Task requirements
Write out each record below exactly, without pictures.

Data to examine

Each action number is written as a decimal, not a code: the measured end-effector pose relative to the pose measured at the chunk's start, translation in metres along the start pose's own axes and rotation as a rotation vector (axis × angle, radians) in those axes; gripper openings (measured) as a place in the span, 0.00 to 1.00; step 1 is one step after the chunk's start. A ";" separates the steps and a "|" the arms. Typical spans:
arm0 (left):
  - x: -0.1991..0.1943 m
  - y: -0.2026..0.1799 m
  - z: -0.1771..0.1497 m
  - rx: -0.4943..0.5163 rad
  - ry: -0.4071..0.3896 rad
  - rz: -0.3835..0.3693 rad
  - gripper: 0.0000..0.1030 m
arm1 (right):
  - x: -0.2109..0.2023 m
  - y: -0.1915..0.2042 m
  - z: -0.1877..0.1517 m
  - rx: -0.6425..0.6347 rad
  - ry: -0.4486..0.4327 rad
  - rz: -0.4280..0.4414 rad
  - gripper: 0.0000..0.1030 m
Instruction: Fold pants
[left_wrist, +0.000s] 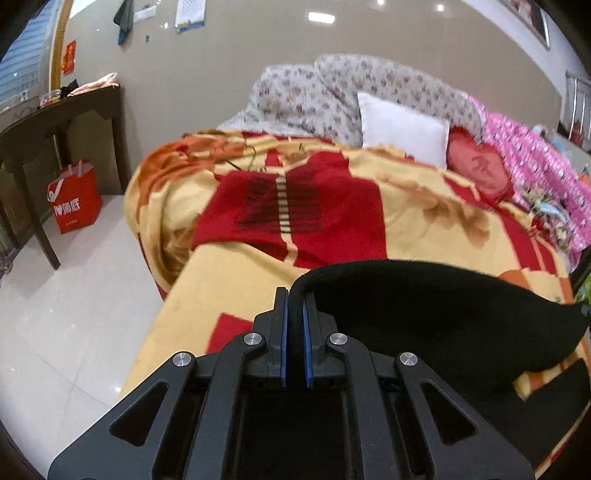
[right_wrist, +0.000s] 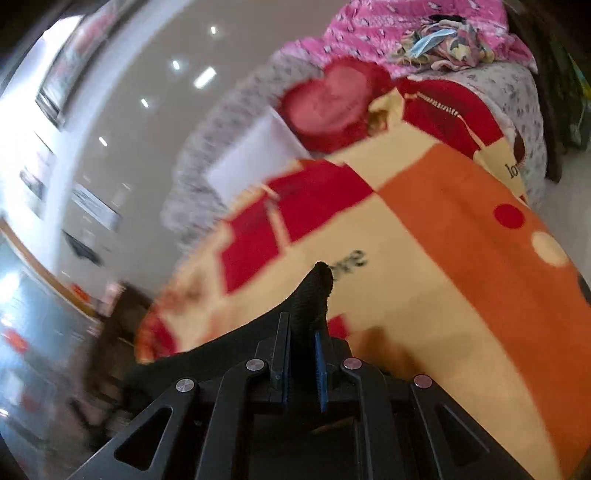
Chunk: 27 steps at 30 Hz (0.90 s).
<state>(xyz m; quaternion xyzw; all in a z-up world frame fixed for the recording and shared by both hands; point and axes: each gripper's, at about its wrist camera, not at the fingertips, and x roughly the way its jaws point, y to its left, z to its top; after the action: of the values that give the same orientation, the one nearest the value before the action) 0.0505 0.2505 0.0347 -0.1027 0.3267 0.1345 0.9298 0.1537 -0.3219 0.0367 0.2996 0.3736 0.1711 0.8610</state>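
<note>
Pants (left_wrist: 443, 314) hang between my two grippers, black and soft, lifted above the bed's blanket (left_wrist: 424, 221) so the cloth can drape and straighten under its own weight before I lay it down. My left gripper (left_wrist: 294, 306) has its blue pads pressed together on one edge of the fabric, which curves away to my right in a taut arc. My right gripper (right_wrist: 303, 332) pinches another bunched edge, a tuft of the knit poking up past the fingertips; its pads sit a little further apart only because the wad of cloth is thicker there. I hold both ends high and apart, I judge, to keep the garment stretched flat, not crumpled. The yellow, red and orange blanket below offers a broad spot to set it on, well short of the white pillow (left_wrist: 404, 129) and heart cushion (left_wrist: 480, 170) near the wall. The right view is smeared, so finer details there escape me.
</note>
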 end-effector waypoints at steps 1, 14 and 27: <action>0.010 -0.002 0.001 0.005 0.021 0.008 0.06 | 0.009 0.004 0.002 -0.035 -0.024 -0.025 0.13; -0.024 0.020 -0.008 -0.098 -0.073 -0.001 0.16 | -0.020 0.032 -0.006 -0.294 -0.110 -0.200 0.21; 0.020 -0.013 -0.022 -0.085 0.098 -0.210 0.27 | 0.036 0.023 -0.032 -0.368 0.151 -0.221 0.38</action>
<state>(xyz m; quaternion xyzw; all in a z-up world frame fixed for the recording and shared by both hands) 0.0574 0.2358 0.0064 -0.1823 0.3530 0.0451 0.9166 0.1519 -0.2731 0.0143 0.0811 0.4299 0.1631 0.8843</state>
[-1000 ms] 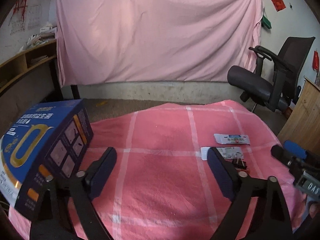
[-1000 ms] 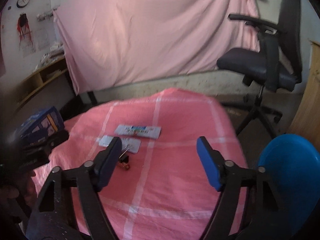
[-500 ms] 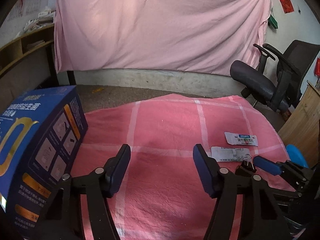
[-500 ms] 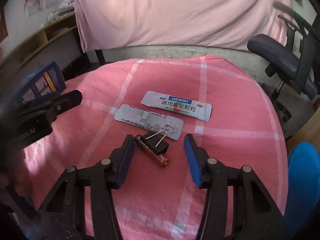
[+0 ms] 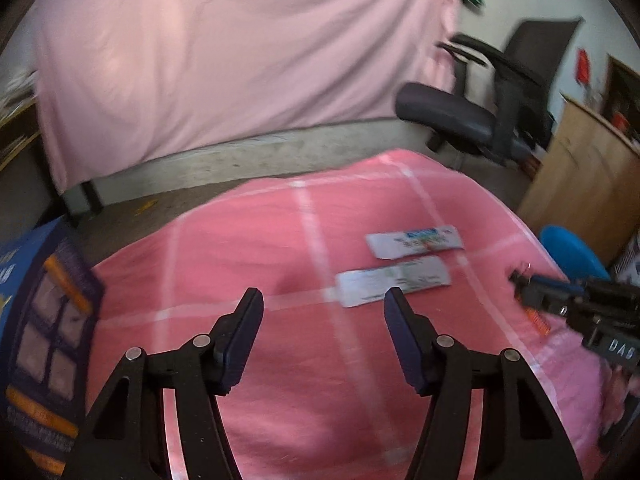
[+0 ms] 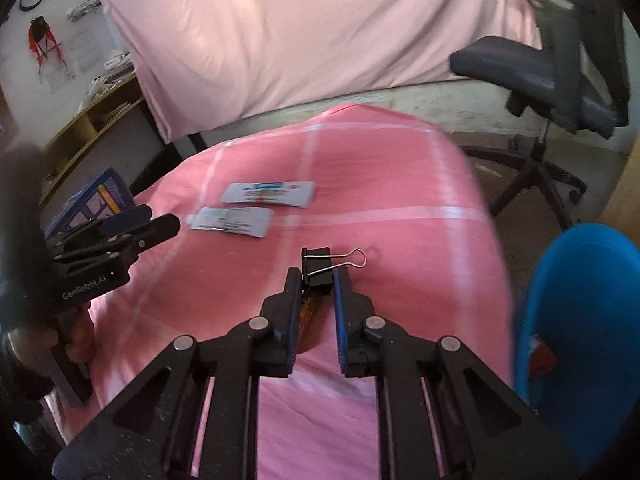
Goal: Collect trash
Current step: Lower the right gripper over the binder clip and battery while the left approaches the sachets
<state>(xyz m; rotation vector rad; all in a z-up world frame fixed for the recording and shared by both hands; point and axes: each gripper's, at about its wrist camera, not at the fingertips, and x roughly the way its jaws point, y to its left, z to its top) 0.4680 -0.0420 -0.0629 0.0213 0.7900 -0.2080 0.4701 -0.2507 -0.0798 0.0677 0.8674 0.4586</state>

Reply
Each action number is written as a decimal, not a code: the measured end-effector pose relative to the pose measured at the chunk's start, translation in metres along the start pose's own axes and rotation as a rotation vector (axis × angle, radians) in those axes; gripper openings (measured) as a place in the span, 0.00 to 1.00; step 1 is one step after the chunk's start. A ";" separates the steps and a "|" the arms. Typical spans:
arm0 (left):
  - x: -0.1991..0.1943 m
  - y: -0.2026..0.1799 m
  - z: -0.1771..0.1497 m
  - rx: -0.4943..0.5163 rad
  - ry: -0.4071..0.3896 rad
  - rz: -0.3835..0.3693 rad
  - gripper: 0.0000..0.1030 m
arm1 (right):
  - x: -0.2109..0.2023 m
  - y: -0.1915..0.2042 m
  - z: -0.1877..0.1517 m
  - rx: -0.6425..0.6347 rad
  - ry: -0.4486..0.4327 rad
  - rz: -0.4280..0.4414 rad
  - gripper: 0.0000..0.1030 m
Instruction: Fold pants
[left_wrist, +0.000s] 
[right_wrist, +0.000s] 
Chunk: 27 steps at 30 Hz (0.90 s).
<state>(xyz m; quaternion xyzw; all in a z-up world frame fixed for the recording and shared by both hands; point and axes: each gripper's, at about its wrist camera, not at the fingertips, and x roughly the way its jaws point, y to its left, z to its top; after the action: of the values that give the same orientation, the one nearest the value before the action) 0.0505 0.2505 0.0347 -0.1027 0.3267 0.1345 0.9298 0.1537 -0.3219 0.0367 0.2996 0.3736 0.1711 0.8610</state>
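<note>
Pants (left_wrist: 443, 314) hang between my two grippers, black and soft, lifted above the bed's blanket (left_wrist: 424, 221) so the cloth can drape and straighten under its own weight before I lay it down. My left gripper (left_wrist: 294, 306) has its blue pads pressed together on one edge of the fabric, which curves away to my right in a taut arc. My right gripper (right_wrist: 303, 332) pinches another bunched edge, a tuft of the knit poking up past the fingertips; its pads sit a little further apart only because the wad of cloth is thicker there. I hold both ends high and apart, I judge, to keep the garment stretched flat, not crumpled. The yellow, red and orange blanket below offers a broad spot to set it on, well short of the white pillow (left_wrist: 404, 129) and heart cushion (left_wrist: 480, 170) near the wall. The right view is smeared, so finer details there escape me.
</note>
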 end-effector waypoints at steps 1, 14 and 27: <action>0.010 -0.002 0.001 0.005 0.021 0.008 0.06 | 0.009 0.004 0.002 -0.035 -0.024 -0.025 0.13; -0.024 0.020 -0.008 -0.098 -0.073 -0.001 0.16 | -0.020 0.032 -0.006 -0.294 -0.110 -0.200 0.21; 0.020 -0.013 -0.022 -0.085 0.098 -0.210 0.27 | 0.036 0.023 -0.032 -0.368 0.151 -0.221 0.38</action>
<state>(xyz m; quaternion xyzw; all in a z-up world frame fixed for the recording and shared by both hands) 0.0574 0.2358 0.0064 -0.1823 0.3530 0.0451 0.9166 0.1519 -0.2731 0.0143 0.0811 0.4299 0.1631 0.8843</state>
[-1000 ms] 
[-1000 ms] 
[-500 ms] 
[-500 ms] 
[+0 ms] 
[+0 ms] 
Goal: Collect trash
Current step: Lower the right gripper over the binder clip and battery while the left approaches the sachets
<state>(xyz m; rotation vector rad; all in a z-up world frame fixed for the recording and shared by both hands; point and axes: each gripper's, at about its wrist camera, not at the fingertips, and x roughly the way its jaws point, y to its left, z to its top) 0.4680 -0.0420 -0.0629 0.0213 0.7900 -0.2080 0.4701 -0.2507 -0.0798 0.0677 0.8674 0.4586</state>

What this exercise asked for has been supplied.